Однажды утром один из собратьев вошел внезапно в келию печального инока и с удивлением увидел Виченцио на коленях пред Цецил<ие>ю с палитрой в руке, с кистию в другой.
«Что ты делаешь, безумный, — спросил он его, — ты осмеливаешься смертною рукою прикасаться Небесного явления?»
Виченцио указал ему на пятно, которое как бы от сырости ли стены или от другой причины явилось на образе.
ГЛАВА 2-я
Сон бежал от глаз Виченция; когда, измученный в продолжение дня тщетным ожиданием, горестью, досадой, злостью, он бросался в постелю — не было для него успокоения. В темноте, при тишине ночи, он старался погрузиться в самого себя, в себе найти защиту против самого себя — тщетно! Он только сосредоточивал свои страдания, во глубине души его они казались ему еще яснее, еще живее, они увеличивались всею тою силою, которую придает человеку уединенное размышление — и изголовье вертелось под ним, и зубы скрипели, и язык лепетал проклятия всему подлунному.

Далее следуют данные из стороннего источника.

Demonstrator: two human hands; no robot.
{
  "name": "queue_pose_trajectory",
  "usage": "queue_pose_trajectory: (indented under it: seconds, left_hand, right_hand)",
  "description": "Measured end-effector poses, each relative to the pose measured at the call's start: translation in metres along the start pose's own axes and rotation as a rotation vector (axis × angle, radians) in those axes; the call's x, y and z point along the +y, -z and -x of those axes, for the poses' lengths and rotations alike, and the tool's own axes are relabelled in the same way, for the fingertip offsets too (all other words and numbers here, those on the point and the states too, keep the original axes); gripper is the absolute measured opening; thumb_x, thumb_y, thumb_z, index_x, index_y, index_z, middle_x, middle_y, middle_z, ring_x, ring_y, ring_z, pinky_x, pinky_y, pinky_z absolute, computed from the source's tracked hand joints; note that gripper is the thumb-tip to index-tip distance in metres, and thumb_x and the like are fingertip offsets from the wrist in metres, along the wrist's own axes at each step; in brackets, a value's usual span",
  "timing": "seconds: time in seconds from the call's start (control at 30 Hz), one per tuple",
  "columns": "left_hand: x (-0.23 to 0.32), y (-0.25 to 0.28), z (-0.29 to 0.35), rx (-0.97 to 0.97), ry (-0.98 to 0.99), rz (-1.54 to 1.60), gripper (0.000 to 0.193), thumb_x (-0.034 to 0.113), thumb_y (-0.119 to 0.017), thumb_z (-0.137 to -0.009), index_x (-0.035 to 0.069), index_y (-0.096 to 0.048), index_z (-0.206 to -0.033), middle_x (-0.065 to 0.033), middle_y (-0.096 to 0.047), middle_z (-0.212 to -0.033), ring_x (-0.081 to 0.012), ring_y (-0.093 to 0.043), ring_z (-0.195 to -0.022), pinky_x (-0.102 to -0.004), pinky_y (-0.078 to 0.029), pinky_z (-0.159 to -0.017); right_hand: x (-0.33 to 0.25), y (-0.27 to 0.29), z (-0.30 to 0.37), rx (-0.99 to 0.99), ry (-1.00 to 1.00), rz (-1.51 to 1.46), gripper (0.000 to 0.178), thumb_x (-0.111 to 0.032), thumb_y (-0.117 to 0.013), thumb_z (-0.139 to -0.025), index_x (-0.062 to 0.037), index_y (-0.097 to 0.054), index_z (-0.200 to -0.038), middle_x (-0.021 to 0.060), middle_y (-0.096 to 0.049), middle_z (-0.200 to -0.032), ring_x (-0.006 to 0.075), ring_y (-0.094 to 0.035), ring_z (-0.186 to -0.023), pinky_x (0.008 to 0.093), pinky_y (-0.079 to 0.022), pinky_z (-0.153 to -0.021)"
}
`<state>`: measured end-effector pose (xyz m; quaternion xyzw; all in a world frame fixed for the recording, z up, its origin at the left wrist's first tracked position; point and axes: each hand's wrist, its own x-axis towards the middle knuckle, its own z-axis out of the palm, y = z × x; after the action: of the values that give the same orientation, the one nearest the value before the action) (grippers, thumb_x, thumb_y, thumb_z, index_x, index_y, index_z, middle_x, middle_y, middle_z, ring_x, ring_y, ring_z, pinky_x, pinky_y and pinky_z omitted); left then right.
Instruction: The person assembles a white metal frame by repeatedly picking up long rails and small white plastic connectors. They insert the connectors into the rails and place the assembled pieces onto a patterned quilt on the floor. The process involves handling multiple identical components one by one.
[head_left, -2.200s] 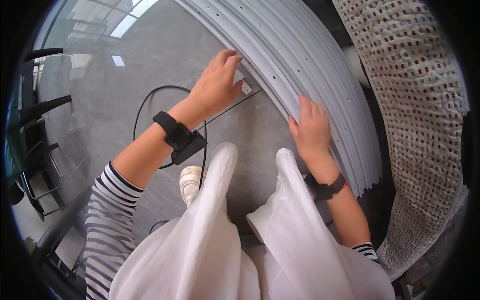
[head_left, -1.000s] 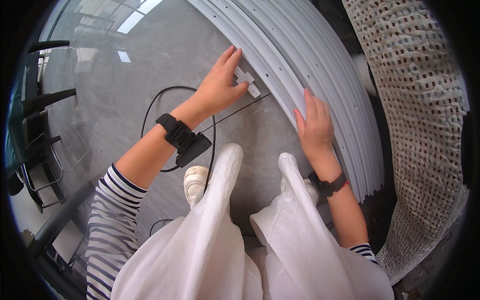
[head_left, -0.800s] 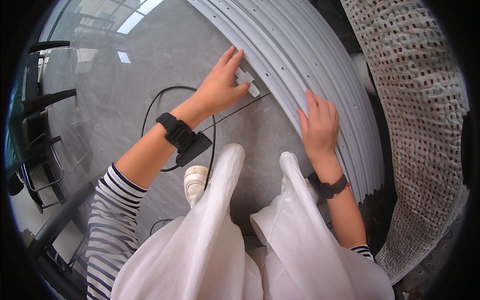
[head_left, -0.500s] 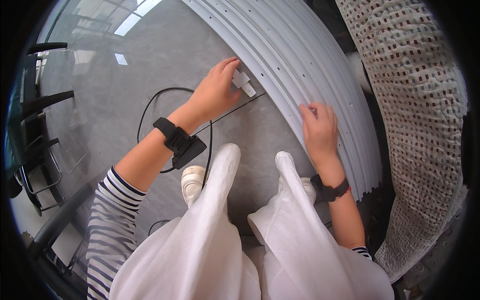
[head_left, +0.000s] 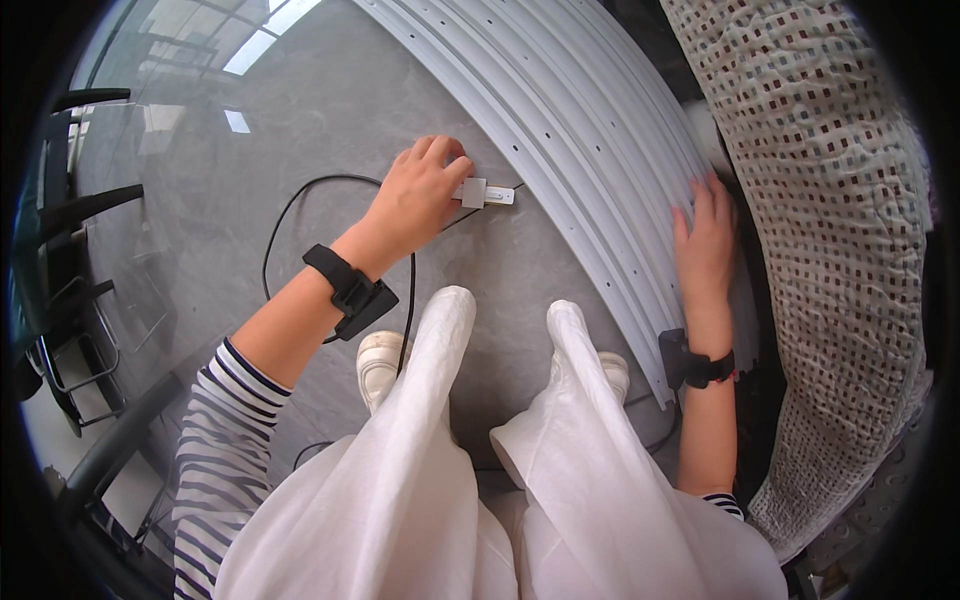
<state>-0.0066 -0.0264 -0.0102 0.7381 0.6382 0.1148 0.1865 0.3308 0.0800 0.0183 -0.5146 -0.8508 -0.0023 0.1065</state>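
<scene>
My left hand (head_left: pixel 420 190) is closed, its fingers pinching one end of a small white plastic connector (head_left: pixel 497 196). The connector juts out to the right just above the grey floor, with a narrow tab at its free end. Beside it lie several long white slotted rails (head_left: pixel 545 135), side by side, with small dark holes along them. Over the far right edge of these rails rests my right hand (head_left: pixel 707 240), fingers mostly stretched and thumb apart. Its fingertips are by the outermost rail, and nothing shows in its grasp.
A black cable (head_left: pixel 266 240) loops on the glossy grey floor (head_left: pixel 260 150) under my left forearm. Dark chair parts (head_left: pixel 90 205) stand at the left. A checked quilted cover (head_left: pixel 830 200) hangs along the right. My white shoes (head_left: pixel 378 365) are between the cable and the rails.
My left hand has closed on the connector and turned it so it points right. My right hand has moved right across the rails to their outer edge.
</scene>
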Motion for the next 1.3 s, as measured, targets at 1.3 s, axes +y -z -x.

Когда сон на минуту и смыкал его вежды, тогда или нелепые, страшные образы представали пред него, или чаще то был не сон, а летаргия горячки; ничего не являлось ему, но по сердцу его тянулось, как непрерывный стон больного, то смутное, грустное, неопределенное чувство, которое ощущал он в продолжение дня, устремив глаза на Цецилию, умоляя у ней слова, взора; он во сне ощущал ту же тяжкую, глухую боль, когда, облитый огнем, он стоял пред холодной картиной, когда грудь его была готова вдребезги разбиться от полноты чувств и мыслей — и он не мог вымолвить ни слова, не мог поделиться ни одним чувством! Тяжкая, тяжкая боль!